Biomarkers like serum and erythrocyte folate concentration are better indicators for assessing the folate status. In the 1998 German Health Interview and Examination Survey, these parameters were measured specifically in women of child-bearing age. The study showed that, although women did not reach the intake recommendations, analysis of the biomarkers showed that fewer than 5 % had to be classified as "deficient". No current data is available on the folate status of children and adults in Germany.
Is it advisable to use folic acid supplements or to eat foods fortified with folic acid in order to improve folate status?
The intake of folic acid supplements is only recommended for the general population if there is evidence of a deficiency. There is no scientific proof of a benefit of folic acid supplements above the quantities that are necessary to ensure an adequate intake. Nevertheless, women who want to or might become pregnant are advised to use folic acid supplements (400 micrograms per day) during a period from at least four weeks before up to the end of the first trimester of pregnancy.
There are many food products on the German market that are fortified with folic acid, such as breakfast cereals, dairy products, salt and soft drinks. In some cases, these food products can go a long way towards ensuring an adequate folate status. 2 g (half a teaspoon) of salt enriched with folic acid provide 200 micrograms of folic acid, for example. This corresponds to 340 micrograms of folate equivalents - a quantity that is above the daily intake of 300 micrograms recommended for adults by the German Nutrition Society. Dietary habits and the reasons for selecting a certain food product vary widely, however. Fortified food products therefore lead to uncontrolled increases in the intake of folic acid and folate equivalents in the population. These products are thus not suitable as an effective means of improving folate provision.
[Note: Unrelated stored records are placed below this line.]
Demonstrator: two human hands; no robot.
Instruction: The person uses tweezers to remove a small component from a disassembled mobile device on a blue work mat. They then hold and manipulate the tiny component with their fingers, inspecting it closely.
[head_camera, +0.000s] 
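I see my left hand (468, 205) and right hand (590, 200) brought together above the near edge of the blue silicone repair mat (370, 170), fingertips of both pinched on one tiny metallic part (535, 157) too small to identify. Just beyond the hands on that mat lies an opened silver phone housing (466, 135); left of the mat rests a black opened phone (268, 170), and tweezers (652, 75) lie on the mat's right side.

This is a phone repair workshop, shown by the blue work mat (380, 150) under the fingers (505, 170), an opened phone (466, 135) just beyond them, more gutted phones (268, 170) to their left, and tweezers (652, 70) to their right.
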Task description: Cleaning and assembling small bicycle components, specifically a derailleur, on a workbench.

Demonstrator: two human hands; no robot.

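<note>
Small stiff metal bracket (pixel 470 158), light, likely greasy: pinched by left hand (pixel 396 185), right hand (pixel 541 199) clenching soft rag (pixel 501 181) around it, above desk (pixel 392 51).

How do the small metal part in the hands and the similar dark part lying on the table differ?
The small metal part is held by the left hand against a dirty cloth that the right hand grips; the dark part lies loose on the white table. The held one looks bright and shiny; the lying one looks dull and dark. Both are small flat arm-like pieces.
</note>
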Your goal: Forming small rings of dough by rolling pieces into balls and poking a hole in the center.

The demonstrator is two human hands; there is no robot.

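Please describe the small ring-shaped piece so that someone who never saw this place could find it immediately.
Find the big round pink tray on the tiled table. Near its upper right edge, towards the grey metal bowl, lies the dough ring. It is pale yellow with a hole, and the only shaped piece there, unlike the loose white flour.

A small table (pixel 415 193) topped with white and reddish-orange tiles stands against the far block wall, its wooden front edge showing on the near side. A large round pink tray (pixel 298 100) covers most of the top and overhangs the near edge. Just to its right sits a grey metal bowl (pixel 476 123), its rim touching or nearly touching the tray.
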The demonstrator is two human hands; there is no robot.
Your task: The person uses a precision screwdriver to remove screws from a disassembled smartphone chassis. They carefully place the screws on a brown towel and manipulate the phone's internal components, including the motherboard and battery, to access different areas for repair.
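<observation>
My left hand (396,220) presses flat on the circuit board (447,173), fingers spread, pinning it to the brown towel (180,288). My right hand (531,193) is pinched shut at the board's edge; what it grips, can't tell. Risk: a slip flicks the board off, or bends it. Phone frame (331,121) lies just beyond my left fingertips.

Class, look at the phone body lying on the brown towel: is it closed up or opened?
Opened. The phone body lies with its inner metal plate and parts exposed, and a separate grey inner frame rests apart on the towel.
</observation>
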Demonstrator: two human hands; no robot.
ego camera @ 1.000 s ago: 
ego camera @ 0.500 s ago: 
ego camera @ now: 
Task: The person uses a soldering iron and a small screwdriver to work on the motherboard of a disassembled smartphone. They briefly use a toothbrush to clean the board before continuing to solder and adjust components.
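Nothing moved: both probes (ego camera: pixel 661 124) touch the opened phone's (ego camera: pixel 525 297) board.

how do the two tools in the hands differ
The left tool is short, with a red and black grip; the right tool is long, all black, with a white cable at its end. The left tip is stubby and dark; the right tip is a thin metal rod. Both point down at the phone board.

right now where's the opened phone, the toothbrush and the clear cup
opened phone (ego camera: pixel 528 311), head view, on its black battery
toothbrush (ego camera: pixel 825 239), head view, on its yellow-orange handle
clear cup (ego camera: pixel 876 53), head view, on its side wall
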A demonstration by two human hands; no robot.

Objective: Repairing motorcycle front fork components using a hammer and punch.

Clinical chronic folate deficiency can result in megaloblastic anaemia. In addition, the importance of this vitamin for DNA synthesis means that cell division can be adversely affected, and this can negatively impact the rapidly dividing cells in the bone marrow and the digestive tract in particular.
During pregnancy, inadequate folate provision can have a negative effect on the development and health of the unborn child.
No undesirable effects have been observed to date due to the intake of folate from regular diets. Moreover, current information indicates that the recommended dose of 400 micrograms of folic acid per day before and during pregnancy is safe for women. If folic acid intake exceeds 1,000 micrograms, this can mask the neurological changes caused by possible vitamin B12 deficiency. Consequently, the European Food Safety Authority (EFSA) has defined a safe upper intake level (UL) of 1,000 micrograms for adults and suitably lower intake amounts for children. Vitamin B12 deficiency may be found above all in older people, who cannot effectively absorb vitamin B12 from their food, and in vegans. A folic acid intake permanently above the UL increases the risk of undesirable effects on health.
The BfR recommends that all consumers have a diet which is rich in natural folates. A folate-rich diet is particularly important for women during pregnancy and breastfeeding. The BfR further recommends that women wishing to start a family and women in the first trimester of pregnancy should supplement their diet with folic acid (400 micrograms per day). Doctors, midwives and pharmacists should provide targeted information and advice regarding the effect of folic acid.